If that weren't bad enough, there are defects within the microstructure, whether they be missing atoms (vacancies), impurities, or dislocations. These are the main three we need to worry about.

Firstly, dislocations. Believe it or not, it is these defects which give high strength steels their strength. Drawn eutectoid steels have been produced specifically to have the highest dislocation density possible. These make up the cables on suspension bridges, tyre chord and so on.

When a material is subjected to a stress, a number of things begin to happen. Firstly elastic deformation. This is simply stretching of the bonds and is not permanent.

Once the elastic limit is reached, (yield strength), plastic deformation begins. This is when things get messed up.

A dislocation is a line defect. Imagine a stack of crystal planes, atoms packed together as tightly as possible. Now imagine half a plane wedged in there. The line at the edge of this half plane is a dislocation. Materials deform largely by various mechanisms of dislocation motion. Occasionally, dislocations can pass over one another and get pinned. Other dislocation formations can continuously generate new dislocations.

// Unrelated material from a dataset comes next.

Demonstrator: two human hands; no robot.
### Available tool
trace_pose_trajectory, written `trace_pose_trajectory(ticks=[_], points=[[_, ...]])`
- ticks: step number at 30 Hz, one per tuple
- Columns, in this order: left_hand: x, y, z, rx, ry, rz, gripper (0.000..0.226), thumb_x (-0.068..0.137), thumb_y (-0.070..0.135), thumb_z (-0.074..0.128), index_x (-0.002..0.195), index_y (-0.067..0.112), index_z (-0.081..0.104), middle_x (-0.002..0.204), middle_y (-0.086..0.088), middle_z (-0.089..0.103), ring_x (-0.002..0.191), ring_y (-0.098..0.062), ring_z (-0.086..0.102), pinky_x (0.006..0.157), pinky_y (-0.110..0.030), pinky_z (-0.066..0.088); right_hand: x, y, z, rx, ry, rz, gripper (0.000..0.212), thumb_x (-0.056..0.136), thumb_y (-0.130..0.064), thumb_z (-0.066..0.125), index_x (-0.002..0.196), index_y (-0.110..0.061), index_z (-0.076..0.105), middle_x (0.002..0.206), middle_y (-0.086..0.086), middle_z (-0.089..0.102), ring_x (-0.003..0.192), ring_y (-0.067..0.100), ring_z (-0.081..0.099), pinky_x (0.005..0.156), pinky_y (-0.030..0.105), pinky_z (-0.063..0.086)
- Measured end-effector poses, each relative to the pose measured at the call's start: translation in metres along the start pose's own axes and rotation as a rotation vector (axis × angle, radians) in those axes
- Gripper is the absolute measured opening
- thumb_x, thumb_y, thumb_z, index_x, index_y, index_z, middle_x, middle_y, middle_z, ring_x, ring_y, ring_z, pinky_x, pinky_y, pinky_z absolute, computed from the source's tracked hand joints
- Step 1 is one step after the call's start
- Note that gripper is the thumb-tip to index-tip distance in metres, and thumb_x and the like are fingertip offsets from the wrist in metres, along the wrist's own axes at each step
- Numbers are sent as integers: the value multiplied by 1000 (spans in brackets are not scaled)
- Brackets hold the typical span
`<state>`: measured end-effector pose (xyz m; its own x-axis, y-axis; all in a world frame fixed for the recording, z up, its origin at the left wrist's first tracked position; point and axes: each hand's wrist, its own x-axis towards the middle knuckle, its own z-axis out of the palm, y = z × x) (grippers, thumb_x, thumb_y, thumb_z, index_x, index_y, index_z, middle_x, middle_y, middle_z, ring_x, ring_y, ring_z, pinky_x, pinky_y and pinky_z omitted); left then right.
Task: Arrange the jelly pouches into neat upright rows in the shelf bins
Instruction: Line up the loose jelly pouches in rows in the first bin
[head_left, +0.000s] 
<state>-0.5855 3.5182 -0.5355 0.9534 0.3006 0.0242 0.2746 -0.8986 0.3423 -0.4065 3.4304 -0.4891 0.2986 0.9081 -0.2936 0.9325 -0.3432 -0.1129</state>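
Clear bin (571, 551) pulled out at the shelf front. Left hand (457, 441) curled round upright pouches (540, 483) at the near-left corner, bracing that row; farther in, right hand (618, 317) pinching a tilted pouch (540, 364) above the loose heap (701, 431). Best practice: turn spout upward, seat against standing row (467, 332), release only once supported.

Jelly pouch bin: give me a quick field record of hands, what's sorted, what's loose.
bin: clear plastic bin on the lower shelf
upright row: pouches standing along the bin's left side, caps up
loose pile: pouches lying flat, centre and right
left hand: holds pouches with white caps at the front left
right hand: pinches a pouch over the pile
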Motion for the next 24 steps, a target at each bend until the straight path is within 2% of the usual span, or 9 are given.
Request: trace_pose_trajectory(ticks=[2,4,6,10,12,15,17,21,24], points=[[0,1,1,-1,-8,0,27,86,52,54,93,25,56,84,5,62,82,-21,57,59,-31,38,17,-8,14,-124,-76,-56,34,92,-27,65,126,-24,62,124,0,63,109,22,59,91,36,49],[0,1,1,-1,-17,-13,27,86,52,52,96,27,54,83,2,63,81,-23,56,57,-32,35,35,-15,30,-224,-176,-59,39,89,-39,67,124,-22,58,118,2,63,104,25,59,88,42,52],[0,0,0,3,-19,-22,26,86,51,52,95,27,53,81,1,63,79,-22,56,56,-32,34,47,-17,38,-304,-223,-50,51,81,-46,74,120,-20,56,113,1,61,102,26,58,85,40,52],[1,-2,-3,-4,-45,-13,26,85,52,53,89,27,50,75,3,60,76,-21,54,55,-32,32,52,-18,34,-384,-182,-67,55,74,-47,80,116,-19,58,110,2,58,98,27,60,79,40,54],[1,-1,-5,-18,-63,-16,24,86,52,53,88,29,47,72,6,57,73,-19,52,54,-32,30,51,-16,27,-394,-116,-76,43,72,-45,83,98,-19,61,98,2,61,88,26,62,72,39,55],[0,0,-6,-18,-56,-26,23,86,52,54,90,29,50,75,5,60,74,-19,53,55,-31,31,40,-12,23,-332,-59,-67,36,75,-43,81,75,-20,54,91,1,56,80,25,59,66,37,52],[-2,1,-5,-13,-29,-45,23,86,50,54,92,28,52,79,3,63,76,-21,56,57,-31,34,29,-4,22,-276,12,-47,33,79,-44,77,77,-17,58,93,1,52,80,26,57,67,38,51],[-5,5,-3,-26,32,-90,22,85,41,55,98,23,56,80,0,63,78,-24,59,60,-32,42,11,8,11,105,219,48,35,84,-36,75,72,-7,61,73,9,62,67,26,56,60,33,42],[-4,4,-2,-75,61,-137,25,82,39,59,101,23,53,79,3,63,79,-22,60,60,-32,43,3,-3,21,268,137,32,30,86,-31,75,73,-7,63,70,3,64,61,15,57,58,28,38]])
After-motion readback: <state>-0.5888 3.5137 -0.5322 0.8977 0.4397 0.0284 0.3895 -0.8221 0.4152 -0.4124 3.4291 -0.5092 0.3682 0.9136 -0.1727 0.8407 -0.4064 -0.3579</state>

To cut a long story short, through deformation, a mass of dislocations are formed which tangle up with one another, grain boundaries, impurities, or anything else which will get in the way.

This is the process of work hardening.

Machining copper is essentially work hardening, and hard drawn copper, as discussed here has been deformed hugely at room temperatures to refine the microstructure.

All of these defects, grain boundaries included, have a stress field associated with them, distortions in the lattice surrounding them as the lattice attempts to accomodate this defect.

For a phonon trying to traverse a material, high defect concentrations is a nightmare.

So we need to aneal.

Dislocation/vacancy motion, essentially diffusion, are thermally activated. By heating the material dislocations move around, alingning themselves into "sheets" of dislocations forming low angle or tilt grain boundaries within grains. Vacancies diffuse to and from dislocations as they climb, and with time, the microstructure will coarsen, becoming large and fairly uniform.

A material in this state will allow the phonons to travel much more easily, thus increasing the thermal conductivity, at the expense of strength, hardness and so on.

It is for this reason that we have these different types of Cu, depending on the application requirements.

As a side note, diamond is such a good conductor because of it's near perfect crystalline structure high stiffness covalent bonds.

If this has gone over your head, please don't expect me to explain the whole thing in great detail.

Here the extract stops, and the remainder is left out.